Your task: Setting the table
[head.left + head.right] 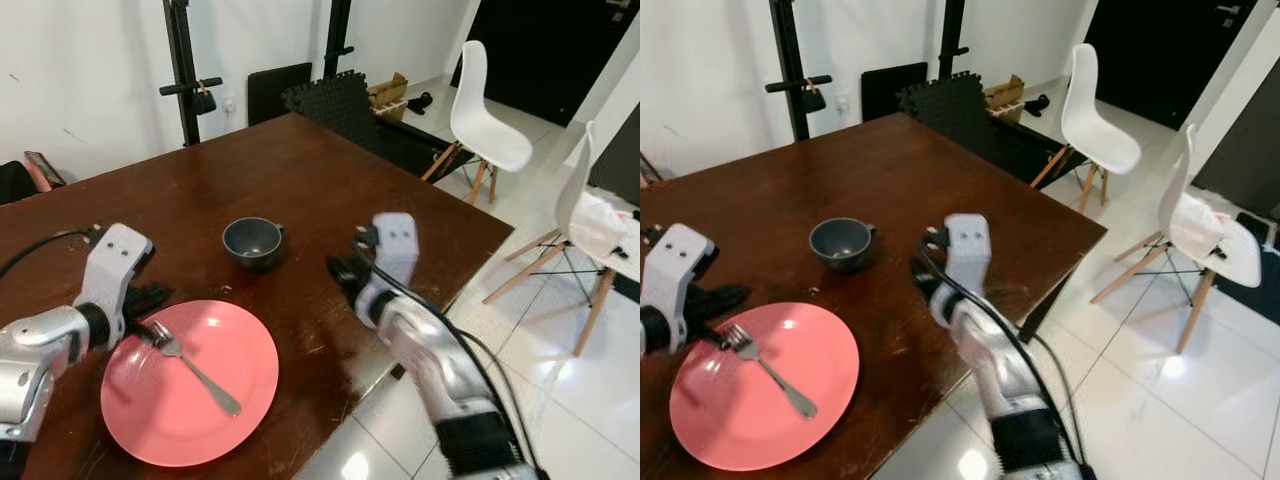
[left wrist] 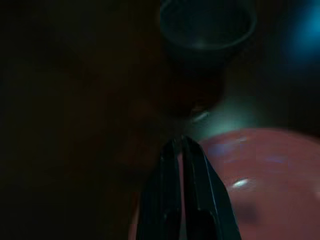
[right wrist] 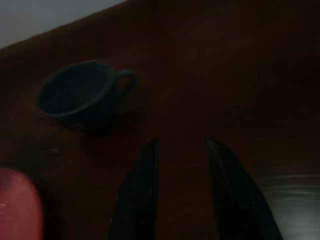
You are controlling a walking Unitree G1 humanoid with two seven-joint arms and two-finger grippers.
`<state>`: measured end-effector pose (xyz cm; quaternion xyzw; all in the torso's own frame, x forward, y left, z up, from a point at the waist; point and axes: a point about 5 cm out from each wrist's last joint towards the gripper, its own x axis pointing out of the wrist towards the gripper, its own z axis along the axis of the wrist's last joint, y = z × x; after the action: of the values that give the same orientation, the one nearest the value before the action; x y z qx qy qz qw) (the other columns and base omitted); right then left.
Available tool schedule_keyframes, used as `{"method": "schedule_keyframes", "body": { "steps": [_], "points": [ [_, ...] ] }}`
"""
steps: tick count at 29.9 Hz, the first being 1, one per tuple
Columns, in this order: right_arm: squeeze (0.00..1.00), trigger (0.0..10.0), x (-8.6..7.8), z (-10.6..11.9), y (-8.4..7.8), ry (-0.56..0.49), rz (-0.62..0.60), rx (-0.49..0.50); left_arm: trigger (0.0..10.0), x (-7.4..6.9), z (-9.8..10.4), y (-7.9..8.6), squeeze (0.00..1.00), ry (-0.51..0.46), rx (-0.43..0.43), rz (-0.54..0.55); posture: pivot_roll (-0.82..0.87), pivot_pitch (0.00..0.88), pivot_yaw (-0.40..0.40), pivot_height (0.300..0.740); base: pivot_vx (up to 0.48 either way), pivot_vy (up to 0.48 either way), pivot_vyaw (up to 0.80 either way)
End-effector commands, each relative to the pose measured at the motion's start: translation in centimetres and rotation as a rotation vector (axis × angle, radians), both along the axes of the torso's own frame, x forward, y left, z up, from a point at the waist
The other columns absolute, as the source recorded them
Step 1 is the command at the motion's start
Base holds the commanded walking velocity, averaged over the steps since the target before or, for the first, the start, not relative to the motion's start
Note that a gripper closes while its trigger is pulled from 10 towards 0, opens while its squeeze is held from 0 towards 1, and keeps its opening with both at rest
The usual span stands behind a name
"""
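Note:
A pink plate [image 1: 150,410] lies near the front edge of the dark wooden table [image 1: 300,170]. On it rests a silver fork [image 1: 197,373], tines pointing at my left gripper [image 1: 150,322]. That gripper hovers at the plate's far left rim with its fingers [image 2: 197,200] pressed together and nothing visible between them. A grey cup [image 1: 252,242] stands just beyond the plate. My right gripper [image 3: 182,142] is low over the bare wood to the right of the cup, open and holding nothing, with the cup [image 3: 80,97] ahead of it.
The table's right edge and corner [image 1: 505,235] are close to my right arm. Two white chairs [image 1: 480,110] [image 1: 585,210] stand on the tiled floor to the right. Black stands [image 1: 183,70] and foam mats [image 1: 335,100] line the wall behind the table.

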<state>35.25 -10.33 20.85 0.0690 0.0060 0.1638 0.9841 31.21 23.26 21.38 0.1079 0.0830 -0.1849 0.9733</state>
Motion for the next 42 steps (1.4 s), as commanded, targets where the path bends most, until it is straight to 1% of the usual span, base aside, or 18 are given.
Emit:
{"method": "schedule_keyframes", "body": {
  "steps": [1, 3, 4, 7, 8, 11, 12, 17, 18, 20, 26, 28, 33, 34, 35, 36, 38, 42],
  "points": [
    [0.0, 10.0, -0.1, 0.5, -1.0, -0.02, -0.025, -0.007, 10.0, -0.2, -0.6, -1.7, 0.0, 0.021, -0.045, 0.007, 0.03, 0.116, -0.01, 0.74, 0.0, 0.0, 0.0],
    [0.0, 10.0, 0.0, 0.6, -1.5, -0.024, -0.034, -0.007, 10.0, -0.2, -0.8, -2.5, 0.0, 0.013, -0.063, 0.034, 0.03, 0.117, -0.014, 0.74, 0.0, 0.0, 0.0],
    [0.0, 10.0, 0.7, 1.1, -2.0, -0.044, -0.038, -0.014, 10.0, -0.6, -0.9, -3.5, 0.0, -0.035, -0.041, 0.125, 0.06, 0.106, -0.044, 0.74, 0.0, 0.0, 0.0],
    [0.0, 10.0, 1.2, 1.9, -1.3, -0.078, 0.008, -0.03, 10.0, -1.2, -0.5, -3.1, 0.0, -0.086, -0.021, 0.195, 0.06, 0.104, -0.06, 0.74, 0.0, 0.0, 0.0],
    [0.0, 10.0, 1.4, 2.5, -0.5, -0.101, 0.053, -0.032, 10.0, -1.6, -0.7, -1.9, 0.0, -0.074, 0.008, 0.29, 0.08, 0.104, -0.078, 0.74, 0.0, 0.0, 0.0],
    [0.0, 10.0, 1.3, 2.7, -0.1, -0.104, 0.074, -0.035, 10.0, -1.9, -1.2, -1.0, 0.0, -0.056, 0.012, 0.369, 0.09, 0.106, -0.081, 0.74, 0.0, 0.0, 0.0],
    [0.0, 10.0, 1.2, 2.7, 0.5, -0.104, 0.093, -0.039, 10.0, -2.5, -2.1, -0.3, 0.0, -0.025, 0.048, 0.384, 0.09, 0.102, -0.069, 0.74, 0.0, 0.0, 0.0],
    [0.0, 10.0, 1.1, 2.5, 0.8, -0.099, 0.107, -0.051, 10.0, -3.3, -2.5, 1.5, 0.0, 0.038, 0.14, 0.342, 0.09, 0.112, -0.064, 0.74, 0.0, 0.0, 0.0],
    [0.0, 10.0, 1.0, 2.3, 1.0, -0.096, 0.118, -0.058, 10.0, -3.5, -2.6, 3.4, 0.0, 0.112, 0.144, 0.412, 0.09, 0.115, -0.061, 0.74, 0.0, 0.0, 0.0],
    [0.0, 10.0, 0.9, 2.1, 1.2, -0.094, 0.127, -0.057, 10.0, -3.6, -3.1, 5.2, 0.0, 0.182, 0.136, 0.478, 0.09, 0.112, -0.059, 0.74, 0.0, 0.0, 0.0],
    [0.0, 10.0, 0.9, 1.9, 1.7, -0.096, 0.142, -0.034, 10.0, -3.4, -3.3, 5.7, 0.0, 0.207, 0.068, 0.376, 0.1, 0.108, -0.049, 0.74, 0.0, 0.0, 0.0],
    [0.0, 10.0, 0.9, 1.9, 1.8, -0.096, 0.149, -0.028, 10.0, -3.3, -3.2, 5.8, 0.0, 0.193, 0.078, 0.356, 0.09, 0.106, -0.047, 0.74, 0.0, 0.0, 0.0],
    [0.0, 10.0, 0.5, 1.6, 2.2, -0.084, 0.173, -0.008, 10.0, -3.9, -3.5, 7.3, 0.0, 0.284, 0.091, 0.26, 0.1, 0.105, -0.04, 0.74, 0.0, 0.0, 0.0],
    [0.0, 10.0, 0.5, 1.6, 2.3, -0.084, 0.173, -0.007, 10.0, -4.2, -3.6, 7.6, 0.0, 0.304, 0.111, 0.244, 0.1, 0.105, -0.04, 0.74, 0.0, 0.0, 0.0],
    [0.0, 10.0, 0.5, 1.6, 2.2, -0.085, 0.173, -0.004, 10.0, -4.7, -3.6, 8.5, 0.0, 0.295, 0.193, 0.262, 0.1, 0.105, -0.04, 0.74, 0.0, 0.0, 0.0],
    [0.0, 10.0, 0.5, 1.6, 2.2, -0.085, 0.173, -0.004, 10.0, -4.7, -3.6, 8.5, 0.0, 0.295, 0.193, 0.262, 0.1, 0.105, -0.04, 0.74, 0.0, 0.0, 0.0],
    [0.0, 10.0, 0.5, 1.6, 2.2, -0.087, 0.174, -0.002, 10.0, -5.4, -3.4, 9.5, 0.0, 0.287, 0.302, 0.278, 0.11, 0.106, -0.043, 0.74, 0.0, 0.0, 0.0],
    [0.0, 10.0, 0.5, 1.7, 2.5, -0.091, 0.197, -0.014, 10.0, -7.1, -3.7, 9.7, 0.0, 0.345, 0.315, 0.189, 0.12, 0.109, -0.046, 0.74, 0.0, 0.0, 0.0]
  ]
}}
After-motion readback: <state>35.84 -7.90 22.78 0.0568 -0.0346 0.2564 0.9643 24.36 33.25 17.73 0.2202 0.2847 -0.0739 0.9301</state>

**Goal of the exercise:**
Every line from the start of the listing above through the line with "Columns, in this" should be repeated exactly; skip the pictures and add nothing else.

**Answer for the task:**
Your task: Setting the table
[head.left + head.right] 
[left wrist] 
[right wrist] 
You are controlling a walking Unitree G1 humanoid with two seven-joint arms and two-finger grippers.
`<state>`: measured end-effector pose (xyz cm; quaternion xyzw; all in the torso's own frame, x forward, y left, z up, from a point at the waist; point and axes: a point about 5 cm out from each wrist's last joint towards the gripper, its own x axis pointing out of the wrist towards the gripper, its own z axis along the axis of the wrist's last joint, y = z × x; after the action: of the values that give the same orientation, the one nearest the value before the action; x y z qx qy qz qw) (the other columns and base omitted); right then left.
Available tool schedule_keyframes, used as `{"method": "schedule_keyframes", "body": { "steps": [_], "points": [ [_, ...] ] }}`
"""
steps: tick count at 29.9 Hz, the first being 1, one per tuple
Columns, in this order: right_arm: squeeze (0.00..1.00), trigger (0.0..10.0), x (-8.6..7.8), z (-10.6..11.9), y (-8.4..7.8), ry (-0.56..0.49), rz (-0.62..0.60), rx (-0.49..0.50); left_arm: trigger (0.0..10.0), x (-7.4..6.9), z (-9.8..10.4), y (-7.9..8.6), squeeze (0.00..1.00), ry (-0.51..0.46), rx (-0.43..0.43), rz (-0.54..0.55); posture: pivot_roll (-0.82..0.87), pivot_pitch (0.00..0.88), pivot_yaw (-0.40..0.40), pivot_height (0.300..0.740); base: pivot_vx (up to 0.48 either way), pivot_vy (up to 0.48 either way), pivot_vyaw (up to 0.80 either way)

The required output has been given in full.